# [EXERCISE INPUTS]
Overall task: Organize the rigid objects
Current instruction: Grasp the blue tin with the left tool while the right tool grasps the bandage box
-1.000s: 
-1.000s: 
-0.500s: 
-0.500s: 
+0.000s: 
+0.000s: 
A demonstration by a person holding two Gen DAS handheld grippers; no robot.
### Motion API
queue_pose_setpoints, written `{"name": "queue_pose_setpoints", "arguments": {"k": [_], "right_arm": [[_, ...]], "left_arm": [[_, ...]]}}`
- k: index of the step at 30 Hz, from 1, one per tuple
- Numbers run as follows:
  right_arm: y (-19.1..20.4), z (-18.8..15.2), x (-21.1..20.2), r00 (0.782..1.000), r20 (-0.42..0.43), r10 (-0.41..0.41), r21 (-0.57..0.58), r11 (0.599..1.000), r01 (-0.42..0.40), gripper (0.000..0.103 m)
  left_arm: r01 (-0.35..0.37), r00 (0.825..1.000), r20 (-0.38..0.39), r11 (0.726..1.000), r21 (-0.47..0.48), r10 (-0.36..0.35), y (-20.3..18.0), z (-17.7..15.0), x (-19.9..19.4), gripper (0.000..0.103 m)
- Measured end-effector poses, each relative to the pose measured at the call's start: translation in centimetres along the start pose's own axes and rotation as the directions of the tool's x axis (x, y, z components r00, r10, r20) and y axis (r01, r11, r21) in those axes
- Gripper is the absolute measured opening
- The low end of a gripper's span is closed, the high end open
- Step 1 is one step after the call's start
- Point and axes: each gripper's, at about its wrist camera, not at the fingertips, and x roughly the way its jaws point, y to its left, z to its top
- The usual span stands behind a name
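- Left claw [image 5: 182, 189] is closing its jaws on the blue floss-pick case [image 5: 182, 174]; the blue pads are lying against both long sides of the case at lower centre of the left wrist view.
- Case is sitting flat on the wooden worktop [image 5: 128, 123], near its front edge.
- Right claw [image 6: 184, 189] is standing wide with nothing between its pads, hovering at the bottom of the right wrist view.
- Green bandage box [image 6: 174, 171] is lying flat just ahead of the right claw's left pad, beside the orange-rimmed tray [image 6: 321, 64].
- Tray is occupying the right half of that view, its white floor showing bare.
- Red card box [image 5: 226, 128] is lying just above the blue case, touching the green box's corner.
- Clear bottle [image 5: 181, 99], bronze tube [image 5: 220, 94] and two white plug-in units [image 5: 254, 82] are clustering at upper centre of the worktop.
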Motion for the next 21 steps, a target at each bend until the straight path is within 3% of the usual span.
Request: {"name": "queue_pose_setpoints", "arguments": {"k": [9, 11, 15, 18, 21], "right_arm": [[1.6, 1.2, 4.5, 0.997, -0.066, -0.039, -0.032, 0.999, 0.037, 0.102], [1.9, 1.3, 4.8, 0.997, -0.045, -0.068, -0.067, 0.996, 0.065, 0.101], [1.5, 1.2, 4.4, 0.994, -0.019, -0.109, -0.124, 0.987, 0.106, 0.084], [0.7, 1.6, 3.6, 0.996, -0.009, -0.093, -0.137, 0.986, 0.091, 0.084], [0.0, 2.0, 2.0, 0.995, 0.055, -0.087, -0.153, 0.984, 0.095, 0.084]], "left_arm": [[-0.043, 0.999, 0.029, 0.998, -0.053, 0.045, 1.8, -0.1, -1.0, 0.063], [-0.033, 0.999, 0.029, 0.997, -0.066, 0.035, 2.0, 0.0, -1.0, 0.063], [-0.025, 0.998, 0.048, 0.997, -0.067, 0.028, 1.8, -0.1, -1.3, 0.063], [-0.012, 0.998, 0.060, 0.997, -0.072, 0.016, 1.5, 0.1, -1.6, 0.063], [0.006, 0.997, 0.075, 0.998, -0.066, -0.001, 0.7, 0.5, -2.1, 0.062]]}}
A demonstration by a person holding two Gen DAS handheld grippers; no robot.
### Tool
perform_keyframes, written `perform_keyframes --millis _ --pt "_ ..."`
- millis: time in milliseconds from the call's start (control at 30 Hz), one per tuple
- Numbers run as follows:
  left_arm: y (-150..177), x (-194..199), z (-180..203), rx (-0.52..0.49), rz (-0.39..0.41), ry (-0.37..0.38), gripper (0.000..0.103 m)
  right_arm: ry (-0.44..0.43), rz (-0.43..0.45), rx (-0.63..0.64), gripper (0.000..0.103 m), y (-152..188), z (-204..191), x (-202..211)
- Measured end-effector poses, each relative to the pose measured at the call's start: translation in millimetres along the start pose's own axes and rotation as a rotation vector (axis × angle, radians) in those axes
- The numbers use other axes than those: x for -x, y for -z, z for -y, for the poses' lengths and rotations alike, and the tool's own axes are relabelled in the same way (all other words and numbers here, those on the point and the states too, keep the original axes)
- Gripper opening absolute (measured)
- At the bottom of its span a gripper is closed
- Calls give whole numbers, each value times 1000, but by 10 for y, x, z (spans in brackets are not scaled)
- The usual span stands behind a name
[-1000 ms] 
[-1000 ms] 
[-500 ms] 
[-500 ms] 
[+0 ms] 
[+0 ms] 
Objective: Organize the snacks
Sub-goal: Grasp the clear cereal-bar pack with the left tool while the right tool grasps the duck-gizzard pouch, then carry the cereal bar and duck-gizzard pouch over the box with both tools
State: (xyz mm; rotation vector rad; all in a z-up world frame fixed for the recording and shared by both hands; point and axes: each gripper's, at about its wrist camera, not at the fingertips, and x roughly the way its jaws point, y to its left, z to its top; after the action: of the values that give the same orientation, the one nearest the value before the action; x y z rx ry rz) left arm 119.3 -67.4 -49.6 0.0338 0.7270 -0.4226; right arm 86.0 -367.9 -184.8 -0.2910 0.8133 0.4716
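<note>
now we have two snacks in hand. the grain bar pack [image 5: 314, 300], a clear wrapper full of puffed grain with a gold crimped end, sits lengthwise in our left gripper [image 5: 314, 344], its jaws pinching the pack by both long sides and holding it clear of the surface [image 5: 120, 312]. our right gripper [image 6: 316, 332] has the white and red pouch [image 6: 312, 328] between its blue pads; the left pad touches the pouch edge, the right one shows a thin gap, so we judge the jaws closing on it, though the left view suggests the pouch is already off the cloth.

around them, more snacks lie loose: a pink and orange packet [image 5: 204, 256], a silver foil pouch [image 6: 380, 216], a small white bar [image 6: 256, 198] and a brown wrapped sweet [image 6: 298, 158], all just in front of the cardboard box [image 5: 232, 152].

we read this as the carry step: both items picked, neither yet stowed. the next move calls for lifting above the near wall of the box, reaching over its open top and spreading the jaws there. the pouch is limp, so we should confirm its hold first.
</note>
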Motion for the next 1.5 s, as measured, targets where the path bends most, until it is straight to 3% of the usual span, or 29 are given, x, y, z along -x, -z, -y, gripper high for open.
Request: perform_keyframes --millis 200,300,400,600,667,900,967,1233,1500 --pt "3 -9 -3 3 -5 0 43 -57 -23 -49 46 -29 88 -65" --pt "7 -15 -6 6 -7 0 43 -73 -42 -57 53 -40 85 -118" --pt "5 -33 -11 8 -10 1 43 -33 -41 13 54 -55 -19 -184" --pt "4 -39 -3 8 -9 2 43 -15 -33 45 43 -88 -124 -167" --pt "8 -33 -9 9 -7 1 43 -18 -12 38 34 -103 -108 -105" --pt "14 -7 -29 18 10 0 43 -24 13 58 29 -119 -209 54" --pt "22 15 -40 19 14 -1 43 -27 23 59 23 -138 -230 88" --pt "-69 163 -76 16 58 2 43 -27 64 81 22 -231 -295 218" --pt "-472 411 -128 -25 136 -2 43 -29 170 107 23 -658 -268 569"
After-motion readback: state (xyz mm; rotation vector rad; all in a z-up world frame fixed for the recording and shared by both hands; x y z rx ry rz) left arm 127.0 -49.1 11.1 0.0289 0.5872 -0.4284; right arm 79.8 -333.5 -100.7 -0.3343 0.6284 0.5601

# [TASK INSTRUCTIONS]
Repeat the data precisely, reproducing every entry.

# [ANSWER SPACE]
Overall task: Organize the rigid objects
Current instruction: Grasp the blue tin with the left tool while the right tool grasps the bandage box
-1.000s: 
-1.000s: 
-0.500s: 
-0.500s: 
+0.000s: 
+0.000s: 
A demonstration by a person holding two Gen DAS handheld grippers; no robot.
### Motion API
queue_pose_setpoints, written `{"name": "queue_pose_setpoints", "arguments": {"k": [_], "right_arm": [[_, ...]], "left_arm": [[_, ...]]}}`
- k: index of the step at 30 Hz, from 1, one per tuple
- Numbers run as follows:
  right_arm: y (-19.1..20.4), z (-18.8..15.2), x (-21.1..20.2), r00 (0.782..1.000), r20 (-0.42..0.43), r10 (-0.41..0.41), r21 (-0.57..0.58), r11 (0.599..1.000), r01 (-0.42..0.40), gripper (0.000..0.103 m)
  left_arm: r01 (-0.35..0.37), r00 (0.825..1.000), r20 (-0.38..0.39), r11 (0.726..1.000), r21 (-0.47..0.48), r10 (-0.36..0.35), y (-20.3..18.0), z (-17.7..15.0), x (-19.9..19.4), gripper (0.000..0.103 m)
- Measured end-effector poses, each relative to the pose measured at the call's start: translation in centimetres along the start pose's own axes and rotation as the directions of the tool's x axis (x, y, z components r00, r10, r20) and y axis (r01, r11, r21) in those axes
- Gripper is the absolute measured opening
- The low end of a gripper's span is closed, the high end open
- Step 1 is one step after the call's start
- Point and axes: each gripper's, at about its wrist camera, not at the fingertips, and x roughly the way its jaws point, y to its left, z to its top
- The usual span stands behind a name
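- Left claw [image 5: 182, 189] is closing its jaws on the blue floss-pick case [image 5: 182, 174]; the blue pads are lying against both long sides of the case at lower centre of the left wrist view.
- Case is sitting flat on the wooden worktop [image 5: 128, 123], near its front edge.
- Right claw [image 6: 184, 189] is standing wide with nothing between its pads, hovering at the bottom of the right wrist view.
- Green bandage box [image 6: 174, 171] is lying flat just ahead of the right claw's left pad, beside the orange-rimmed tray [image 6: 321, 64].
- Tray is occupying the right half of that view, its white floor showing bare.
- Red card box [image 5: 226, 128] is lying just above the blue case, touching the green box's corner.
- Clear bottle [image 5: 181, 99], bronze tube [image 5: 220, 94] and two white plug-in units [image 5: 254, 82] are clustering at upper centre of the worktop.
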Motion for the next 21 steps, a target at each bend until the straight path is within 3% of the usual span.
Request: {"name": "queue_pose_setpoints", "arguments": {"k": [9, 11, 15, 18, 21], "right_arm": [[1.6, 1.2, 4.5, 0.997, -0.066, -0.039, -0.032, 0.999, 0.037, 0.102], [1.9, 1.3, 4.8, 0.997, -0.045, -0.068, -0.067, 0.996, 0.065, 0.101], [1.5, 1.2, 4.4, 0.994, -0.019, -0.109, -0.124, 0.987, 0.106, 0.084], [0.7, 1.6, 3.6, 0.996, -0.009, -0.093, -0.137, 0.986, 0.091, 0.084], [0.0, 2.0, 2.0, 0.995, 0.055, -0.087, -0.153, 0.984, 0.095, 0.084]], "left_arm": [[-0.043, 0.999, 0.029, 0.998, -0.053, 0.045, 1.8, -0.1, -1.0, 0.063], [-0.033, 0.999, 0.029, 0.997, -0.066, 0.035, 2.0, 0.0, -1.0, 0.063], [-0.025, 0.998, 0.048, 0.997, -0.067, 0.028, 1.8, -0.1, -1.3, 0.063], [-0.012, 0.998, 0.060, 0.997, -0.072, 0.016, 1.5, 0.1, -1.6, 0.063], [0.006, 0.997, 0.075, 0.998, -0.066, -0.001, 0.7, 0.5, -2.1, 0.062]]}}
A demonstration by a person holding two Gen DAS handheld grippers; no robot.
### Tool
perform_keyframes, written `perform_keyframes --millis _ --pt "_ ..."`
- millis: time in milliseconds from the call's start (control at 30 Hz), one per tuple
- Numbers run as follows:
  left_arm: y (-150..177), x (-194..199), z (-180..203), rx (-0.52..0.49), rz (-0.39..0.41), ry (-0.37..0.38), gripper (0.000..0.103 m)
  right_arm: ry (-0.44..0.43), rz (-0.43..0.45), rx (-0.63..0.64), gripper (0.000..0.103 m), y (-152..188), z (-204..191), x (-202..211)
- Measured end-effector poses, each relative to the pose measured at the call's start: translation in millimetres along the start pose's own axes and rotation as a rotation vector (axis × angle, radians) in those axes
- The numbers use other axes than those: x for -x, y for -z, z for -y, for the poses' lengths and rotations alike, and the tool's own axes are relabelled in the same way (all other words and numbers here, those on the point and the states too, keep the original axes)
- Gripper opening absolute (measured)
- At the bottom of its span a gripper is closed
- Calls give whole numbers, each value times 1000, but by 10 for y, x, z (spans in brackets are not scaled)
- The usual span stands behind a name
[-1000 ms] 
[-1000 ms] 
[-500 ms] 
[-500 ms] 
[+0 ms] 
[+0 ms] 
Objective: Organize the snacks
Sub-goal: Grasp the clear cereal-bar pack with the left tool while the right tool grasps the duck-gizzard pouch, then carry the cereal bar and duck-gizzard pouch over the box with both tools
State: (xyz mm; rotation vector rad; all in a z-up world frame fixed for the recording and shared by both hands; point and axes: each gripper's, at about its wrist camera, not at the fingertips, and x roughly the way its jaws point, y to its left, z to its top; after the action: of the values that give the same orientation, the one nearest the value before the action; x y z rx ry rz) left arm 119.3 -67.4 -49.6 0.0338 0.7270 -0.4226; right arm 86.0 -367.9 -184.8 -0.2910 0.8133 0.4716
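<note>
now we have two snacks in hand. the grain bar pack [image 5: 314, 300], a clear wrapper full of puffed grain with a gold crimped end, sits lengthwise in our left gripper [image 5: 314, 344], its jaws pinching the pack by both long sides and holding it clear of the surface [image 5: 120, 312]. our right gripper [image 6: 316, 332] has the white and red pouch [image 6: 312, 328] between its blue pads; the left pad touches the pouch edge, the right one shows a thin gap, so we judge the jaws closing on it, though the left view suggests the pouch is already off the cloth.

around them, more snacks lie loose: a pink and orange packet [image 5: 204, 256], a silver foil pouch [image 6: 380, 216], a small white bar [image 6: 256, 198] and a brown wrapped sweet [image 6: 298, 158], all just in front of the cardboard box [image 5: 232, 152].

we read this as the carry step: both items picked, neither yet stowed. the next move calls for lifting above the near wall of the box, reaching over its open top and spreading the jaws there. the pouch is limp, so we should confirm its hold first.
</note>
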Motion for the next 1.5 s, as measured, targets where the path bends most, until it is straight to 3% of the usual span, or 29 are given, x, y, z along -x, -z, -y, gripper high for open.
Request: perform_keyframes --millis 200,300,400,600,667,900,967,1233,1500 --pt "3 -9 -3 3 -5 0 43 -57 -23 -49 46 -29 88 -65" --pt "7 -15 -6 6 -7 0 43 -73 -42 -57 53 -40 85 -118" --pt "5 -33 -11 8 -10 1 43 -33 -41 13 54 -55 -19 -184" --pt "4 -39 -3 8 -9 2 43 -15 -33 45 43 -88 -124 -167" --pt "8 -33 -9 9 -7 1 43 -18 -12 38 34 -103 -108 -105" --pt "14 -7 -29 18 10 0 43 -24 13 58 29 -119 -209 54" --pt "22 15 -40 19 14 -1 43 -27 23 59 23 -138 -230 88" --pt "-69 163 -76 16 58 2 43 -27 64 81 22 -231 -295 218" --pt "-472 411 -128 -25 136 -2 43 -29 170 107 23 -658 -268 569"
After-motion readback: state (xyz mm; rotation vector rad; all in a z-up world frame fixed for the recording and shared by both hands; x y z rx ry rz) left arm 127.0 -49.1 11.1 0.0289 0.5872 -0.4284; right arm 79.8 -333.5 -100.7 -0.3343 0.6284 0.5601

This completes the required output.